# [WHAT YOU HAVE TO DO]
Which lines run from the line with "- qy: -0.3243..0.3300" through the line with "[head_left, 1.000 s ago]" in the entries below? Print them exactly, both ends included, and nothing more.

[Stored entries]
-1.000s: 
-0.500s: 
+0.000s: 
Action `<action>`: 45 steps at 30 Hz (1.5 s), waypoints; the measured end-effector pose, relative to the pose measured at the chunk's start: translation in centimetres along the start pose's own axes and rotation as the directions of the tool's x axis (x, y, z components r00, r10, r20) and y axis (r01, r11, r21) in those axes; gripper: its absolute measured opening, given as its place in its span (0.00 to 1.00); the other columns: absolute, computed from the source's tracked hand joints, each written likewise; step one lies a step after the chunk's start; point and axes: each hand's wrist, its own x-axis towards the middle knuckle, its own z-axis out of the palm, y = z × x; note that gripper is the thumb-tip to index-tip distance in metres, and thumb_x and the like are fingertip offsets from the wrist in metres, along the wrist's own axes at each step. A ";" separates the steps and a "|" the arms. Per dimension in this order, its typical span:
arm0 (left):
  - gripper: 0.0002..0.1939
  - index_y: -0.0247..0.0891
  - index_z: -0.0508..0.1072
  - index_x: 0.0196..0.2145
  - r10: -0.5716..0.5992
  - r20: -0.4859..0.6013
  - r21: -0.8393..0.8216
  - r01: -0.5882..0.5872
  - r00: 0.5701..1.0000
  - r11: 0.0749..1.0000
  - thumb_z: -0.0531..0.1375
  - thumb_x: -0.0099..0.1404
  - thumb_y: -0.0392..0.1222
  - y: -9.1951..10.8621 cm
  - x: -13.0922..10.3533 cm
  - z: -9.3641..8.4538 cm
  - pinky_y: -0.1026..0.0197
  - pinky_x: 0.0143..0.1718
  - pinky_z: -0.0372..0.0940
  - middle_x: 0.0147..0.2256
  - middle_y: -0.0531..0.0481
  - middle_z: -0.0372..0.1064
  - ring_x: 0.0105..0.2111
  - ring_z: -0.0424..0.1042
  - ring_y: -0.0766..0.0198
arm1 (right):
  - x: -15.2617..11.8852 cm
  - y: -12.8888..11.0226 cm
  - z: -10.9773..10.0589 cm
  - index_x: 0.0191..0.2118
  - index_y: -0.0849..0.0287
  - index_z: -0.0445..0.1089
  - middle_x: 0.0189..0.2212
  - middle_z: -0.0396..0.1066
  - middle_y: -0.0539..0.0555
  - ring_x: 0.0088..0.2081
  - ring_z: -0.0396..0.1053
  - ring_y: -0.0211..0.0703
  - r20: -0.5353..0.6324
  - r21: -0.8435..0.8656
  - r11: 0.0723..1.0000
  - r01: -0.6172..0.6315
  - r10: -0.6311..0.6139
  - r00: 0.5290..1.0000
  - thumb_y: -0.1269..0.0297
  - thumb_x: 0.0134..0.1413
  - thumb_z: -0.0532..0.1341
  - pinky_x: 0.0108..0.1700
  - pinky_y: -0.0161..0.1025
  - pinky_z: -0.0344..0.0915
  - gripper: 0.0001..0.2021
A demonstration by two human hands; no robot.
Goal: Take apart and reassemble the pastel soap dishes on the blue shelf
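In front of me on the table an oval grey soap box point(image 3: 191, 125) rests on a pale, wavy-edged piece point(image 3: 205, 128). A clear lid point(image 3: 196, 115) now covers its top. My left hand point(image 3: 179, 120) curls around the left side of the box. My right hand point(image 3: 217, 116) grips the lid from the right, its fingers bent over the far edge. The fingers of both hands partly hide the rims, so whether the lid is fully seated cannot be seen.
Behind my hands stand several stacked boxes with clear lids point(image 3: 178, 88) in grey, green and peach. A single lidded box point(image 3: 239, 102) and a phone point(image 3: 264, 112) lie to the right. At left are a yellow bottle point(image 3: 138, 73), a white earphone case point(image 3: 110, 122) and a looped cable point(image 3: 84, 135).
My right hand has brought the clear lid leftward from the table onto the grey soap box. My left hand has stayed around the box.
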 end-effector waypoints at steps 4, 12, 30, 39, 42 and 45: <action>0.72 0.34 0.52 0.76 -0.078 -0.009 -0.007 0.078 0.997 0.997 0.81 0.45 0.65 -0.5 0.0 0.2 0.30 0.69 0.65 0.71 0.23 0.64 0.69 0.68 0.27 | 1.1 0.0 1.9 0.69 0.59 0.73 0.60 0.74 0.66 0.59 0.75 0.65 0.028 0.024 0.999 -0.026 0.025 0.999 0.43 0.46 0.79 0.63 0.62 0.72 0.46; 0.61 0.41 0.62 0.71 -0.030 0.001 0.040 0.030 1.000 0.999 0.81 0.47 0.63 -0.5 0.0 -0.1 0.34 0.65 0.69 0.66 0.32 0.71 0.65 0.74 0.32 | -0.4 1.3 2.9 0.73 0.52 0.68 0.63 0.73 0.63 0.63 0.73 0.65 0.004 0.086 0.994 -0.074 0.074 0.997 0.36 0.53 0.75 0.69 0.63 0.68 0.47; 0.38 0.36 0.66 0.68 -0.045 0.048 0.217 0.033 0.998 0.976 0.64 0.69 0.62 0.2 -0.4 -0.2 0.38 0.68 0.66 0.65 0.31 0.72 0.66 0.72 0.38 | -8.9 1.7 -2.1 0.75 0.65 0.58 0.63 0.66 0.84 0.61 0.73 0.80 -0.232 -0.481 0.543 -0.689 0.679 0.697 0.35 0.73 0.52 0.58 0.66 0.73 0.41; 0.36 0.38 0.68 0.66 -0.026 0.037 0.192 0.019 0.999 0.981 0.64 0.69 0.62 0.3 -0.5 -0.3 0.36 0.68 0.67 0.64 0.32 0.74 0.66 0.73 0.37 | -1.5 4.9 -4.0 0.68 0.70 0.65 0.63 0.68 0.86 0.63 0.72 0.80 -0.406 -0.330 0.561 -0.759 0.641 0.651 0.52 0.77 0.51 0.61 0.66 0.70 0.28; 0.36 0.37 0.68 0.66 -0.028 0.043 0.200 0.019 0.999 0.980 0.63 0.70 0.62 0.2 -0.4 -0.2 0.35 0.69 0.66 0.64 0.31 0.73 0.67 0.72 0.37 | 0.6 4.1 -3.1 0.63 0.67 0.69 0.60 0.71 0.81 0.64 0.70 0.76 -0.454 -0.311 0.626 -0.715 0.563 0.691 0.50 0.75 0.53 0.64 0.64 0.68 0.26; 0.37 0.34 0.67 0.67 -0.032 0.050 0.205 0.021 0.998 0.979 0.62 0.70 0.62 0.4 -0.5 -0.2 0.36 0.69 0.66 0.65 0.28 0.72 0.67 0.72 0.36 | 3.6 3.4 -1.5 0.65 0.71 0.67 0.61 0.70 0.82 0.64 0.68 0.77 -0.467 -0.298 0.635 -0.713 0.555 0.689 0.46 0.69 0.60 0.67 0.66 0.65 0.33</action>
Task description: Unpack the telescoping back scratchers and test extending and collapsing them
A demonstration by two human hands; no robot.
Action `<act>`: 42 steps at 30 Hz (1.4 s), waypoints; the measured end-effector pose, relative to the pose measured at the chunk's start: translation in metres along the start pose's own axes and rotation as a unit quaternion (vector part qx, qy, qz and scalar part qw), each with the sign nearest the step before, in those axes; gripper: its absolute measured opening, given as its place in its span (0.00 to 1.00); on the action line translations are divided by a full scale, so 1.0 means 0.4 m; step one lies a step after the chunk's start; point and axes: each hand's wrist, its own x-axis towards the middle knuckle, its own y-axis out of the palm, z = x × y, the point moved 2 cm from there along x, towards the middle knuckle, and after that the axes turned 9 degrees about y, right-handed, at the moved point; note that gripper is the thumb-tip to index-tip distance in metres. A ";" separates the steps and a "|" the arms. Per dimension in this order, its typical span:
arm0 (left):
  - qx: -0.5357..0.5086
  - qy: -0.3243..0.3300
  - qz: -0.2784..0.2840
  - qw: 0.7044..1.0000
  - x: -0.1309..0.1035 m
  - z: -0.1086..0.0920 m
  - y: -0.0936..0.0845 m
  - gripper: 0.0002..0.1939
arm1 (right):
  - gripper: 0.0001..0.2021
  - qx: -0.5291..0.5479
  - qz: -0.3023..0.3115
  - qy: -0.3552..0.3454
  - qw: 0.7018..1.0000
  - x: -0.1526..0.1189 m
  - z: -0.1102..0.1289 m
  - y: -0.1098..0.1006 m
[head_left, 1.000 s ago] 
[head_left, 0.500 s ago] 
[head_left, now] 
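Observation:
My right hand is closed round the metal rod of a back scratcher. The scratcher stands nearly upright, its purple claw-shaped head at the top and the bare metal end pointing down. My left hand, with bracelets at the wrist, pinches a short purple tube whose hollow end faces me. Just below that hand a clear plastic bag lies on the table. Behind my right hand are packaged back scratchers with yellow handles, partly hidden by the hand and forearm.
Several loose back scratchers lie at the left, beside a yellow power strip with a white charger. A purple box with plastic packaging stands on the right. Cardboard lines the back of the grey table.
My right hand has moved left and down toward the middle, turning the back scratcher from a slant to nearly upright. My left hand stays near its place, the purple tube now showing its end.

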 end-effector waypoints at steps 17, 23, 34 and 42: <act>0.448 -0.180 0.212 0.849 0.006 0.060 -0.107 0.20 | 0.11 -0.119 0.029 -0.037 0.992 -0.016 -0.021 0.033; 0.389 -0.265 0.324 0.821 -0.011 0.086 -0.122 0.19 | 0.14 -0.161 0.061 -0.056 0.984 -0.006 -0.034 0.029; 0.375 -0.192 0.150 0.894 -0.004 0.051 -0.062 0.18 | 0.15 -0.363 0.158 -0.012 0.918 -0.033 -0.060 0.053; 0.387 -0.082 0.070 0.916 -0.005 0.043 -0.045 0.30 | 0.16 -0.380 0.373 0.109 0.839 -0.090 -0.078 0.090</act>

# [RESPONSE FOR THIS EXERCISE]
  - qy: -0.3243..0.3300
  - qz: -0.2784..0.2840
  - qw: 0.7044..1.0000
  - x: -0.1309..0.1035 m
  - z: -0.1086..0.0920 m
  - y: -0.0936..0.0845 m
  - gripper: 0.0002..0.1939
arm1 (right):
  - gripper: 0.0001..0.2021
  - qx: -0.5291..0.5479
  - qz: -0.3023..0.3115
  - qy: -0.3552..0.3454
  - qw: 0.7018..1.0000
  - x: -0.1526..0.1189 m
  - z: -0.1102..0.1289 m
  - y: -0.1098..0.1006 m
[head_left, 1.000 s ago] 

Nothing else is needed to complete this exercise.